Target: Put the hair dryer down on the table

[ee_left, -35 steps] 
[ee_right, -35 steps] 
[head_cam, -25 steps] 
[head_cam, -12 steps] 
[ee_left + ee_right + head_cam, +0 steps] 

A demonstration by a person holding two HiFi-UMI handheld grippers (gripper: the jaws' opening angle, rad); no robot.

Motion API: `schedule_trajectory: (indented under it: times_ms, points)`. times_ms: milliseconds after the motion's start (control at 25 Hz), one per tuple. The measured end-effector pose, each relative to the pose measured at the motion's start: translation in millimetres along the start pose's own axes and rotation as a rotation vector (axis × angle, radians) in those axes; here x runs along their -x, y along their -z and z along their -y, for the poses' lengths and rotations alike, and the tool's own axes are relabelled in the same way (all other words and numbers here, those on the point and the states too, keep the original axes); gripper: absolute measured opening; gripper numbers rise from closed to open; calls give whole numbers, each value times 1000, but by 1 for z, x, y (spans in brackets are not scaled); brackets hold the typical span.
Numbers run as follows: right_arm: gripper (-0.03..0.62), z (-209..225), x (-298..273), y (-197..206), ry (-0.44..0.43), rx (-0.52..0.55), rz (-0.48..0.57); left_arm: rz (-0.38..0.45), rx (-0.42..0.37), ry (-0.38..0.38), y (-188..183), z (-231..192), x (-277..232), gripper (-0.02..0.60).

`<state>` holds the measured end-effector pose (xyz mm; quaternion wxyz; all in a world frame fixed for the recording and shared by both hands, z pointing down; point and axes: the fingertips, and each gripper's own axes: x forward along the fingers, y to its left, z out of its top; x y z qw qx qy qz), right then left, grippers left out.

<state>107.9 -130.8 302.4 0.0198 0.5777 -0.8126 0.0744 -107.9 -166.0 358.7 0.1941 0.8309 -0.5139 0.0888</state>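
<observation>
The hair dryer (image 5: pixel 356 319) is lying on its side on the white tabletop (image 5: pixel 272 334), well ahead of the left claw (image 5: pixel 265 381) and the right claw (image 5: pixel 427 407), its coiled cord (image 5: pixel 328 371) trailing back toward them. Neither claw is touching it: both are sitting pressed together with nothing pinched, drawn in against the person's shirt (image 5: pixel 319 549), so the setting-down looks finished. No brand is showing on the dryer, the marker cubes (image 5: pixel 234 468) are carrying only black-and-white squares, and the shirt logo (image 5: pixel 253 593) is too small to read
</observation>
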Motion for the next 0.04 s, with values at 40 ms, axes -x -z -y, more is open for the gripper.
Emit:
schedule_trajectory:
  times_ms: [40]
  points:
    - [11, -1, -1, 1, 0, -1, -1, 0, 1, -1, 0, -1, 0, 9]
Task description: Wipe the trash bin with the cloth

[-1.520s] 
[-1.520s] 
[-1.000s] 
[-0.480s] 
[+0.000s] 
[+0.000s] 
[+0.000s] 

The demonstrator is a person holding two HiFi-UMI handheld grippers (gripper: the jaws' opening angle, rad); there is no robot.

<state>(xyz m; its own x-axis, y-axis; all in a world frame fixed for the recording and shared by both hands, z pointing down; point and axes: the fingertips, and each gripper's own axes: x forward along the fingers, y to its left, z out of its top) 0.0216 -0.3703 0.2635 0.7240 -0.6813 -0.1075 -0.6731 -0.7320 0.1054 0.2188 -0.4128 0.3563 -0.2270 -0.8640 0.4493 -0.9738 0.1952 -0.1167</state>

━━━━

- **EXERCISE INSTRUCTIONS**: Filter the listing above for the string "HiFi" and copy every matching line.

- **REPLY TO THE EXERCISE**:
A demonstration by a person holding two HiFi-UMI handheld grippers (gripper: the jaws' opening angle, rad); no robot.
The demonstrator is a person holding two HiFi-UMI handheld grippers (gripper: the jaws' opening angle, rad); there is no robot.

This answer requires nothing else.